┌─ Supplied records

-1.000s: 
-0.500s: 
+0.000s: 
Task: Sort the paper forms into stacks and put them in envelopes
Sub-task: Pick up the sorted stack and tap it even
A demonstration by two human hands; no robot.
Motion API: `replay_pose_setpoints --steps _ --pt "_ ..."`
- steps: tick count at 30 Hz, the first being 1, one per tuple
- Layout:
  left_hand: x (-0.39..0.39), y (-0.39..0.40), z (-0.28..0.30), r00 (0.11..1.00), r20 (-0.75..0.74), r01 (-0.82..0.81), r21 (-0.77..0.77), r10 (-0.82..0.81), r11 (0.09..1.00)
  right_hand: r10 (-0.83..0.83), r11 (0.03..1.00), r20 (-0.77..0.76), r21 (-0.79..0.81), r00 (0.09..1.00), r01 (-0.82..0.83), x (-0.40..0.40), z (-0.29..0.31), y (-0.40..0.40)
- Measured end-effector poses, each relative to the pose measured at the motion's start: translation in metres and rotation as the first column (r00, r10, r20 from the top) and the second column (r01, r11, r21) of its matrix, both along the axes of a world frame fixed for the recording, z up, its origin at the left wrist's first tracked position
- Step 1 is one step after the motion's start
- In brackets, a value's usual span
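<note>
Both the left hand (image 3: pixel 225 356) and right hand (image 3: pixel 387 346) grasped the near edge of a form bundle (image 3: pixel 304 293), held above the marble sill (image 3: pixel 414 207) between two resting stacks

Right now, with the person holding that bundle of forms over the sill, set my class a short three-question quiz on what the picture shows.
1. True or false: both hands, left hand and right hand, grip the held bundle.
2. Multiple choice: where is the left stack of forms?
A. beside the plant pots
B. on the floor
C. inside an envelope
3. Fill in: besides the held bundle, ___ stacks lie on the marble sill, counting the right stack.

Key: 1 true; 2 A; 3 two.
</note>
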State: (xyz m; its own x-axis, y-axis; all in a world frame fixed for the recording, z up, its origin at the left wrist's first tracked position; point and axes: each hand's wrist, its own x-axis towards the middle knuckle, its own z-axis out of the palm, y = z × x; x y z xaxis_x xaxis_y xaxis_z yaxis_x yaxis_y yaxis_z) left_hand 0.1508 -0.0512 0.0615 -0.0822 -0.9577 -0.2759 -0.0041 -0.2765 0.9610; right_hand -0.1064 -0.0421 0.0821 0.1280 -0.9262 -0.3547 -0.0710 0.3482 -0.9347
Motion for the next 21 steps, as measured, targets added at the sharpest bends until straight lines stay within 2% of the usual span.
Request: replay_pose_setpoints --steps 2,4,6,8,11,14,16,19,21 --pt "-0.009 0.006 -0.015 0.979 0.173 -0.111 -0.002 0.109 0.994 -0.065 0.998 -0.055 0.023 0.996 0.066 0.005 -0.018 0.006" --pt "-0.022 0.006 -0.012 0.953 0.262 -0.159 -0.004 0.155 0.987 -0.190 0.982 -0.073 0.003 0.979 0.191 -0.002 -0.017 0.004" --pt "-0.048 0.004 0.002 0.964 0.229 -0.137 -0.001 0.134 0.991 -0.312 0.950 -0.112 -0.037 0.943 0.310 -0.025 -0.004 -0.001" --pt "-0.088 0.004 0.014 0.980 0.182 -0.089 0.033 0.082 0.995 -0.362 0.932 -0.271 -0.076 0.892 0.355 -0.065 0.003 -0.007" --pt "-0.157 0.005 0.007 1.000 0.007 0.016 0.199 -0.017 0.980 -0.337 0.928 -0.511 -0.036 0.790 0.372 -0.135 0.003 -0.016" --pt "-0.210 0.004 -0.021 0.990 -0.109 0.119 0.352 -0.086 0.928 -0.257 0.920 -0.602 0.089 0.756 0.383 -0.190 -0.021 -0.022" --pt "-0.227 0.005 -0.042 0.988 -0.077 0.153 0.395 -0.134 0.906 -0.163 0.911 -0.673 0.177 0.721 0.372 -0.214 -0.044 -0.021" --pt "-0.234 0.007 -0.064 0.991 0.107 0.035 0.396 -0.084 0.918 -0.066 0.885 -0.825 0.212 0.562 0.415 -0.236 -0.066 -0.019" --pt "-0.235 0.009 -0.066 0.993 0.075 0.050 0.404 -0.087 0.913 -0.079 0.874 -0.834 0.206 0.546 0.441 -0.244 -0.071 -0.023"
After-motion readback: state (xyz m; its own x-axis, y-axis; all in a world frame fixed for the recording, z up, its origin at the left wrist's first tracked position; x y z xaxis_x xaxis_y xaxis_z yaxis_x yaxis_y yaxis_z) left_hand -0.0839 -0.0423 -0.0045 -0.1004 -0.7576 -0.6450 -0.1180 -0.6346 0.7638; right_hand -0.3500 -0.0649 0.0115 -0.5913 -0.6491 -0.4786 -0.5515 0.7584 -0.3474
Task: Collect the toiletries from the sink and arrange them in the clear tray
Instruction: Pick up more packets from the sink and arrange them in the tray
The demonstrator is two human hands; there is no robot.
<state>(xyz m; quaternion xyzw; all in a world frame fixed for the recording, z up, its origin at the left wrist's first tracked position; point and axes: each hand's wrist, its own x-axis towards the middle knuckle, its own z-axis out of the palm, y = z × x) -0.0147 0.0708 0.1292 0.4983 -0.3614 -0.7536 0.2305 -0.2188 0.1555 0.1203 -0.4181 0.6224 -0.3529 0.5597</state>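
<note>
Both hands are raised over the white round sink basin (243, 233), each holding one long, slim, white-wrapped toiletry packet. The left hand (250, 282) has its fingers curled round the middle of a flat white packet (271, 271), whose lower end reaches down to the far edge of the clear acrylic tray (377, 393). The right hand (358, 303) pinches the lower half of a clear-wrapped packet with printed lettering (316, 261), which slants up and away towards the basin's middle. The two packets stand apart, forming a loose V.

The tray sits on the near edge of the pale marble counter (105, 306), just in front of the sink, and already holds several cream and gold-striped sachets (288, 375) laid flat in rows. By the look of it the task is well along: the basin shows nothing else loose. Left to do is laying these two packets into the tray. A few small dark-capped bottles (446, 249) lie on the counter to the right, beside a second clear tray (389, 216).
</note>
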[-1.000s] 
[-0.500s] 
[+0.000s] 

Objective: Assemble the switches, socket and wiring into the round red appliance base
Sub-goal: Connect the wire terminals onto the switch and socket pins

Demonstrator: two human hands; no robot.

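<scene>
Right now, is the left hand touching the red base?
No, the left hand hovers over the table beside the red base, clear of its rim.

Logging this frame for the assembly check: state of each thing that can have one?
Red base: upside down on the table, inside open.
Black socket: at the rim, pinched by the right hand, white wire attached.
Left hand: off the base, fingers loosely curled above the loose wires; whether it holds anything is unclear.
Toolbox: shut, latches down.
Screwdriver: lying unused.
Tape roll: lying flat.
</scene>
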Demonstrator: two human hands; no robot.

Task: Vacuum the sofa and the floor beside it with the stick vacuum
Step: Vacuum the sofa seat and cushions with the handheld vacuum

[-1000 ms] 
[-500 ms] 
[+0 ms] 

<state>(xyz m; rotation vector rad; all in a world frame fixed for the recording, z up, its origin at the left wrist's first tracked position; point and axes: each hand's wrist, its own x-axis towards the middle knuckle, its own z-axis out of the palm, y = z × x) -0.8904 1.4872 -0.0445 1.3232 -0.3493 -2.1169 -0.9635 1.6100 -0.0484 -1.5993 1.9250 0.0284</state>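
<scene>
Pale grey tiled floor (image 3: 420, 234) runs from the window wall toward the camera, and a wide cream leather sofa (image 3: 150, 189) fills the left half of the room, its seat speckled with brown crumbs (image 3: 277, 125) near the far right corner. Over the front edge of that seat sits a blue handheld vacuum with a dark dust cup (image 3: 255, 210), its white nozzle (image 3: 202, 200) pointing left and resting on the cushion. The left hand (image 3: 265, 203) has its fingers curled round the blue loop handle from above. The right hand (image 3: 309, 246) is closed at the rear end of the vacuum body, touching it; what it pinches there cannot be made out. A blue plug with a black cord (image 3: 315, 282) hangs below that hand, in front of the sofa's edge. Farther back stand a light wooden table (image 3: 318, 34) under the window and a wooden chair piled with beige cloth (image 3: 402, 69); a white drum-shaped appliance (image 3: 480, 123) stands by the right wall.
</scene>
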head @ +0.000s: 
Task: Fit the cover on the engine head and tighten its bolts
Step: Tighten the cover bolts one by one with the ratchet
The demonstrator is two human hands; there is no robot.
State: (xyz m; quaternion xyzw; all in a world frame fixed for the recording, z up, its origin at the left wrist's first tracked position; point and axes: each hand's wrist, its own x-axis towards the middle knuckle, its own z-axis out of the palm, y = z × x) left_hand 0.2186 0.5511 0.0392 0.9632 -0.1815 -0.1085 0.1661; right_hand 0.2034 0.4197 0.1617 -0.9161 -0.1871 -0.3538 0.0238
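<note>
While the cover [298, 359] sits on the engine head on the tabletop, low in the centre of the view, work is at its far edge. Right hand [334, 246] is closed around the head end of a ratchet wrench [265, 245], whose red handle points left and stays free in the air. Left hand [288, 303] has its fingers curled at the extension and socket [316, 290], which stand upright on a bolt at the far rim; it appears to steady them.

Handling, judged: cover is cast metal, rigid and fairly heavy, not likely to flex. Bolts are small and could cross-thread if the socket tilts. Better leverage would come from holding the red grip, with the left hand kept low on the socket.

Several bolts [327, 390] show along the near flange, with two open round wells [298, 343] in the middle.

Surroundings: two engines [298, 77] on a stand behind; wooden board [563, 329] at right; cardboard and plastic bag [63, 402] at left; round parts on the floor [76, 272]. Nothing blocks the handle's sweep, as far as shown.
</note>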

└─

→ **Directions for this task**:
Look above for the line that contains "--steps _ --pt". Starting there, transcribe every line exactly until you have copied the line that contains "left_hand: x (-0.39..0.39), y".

→ **Response below**:
Motion API: `replay_pose_setpoints --steps _ --pt "_ ..."`
- steps: tick count at 30 Hz, the first being 1, one per tuple
- Layout:
  left_hand: x (-0.39..0.39), y (-0.39..0.40), z (-0.28..0.30), r00 (0.11..1.00), r20 (-0.75..0.74), r01 (-0.82..0.81), r21 (-0.77..0.77), r10 (-0.82..0.81), r11 (0.09..1.00)

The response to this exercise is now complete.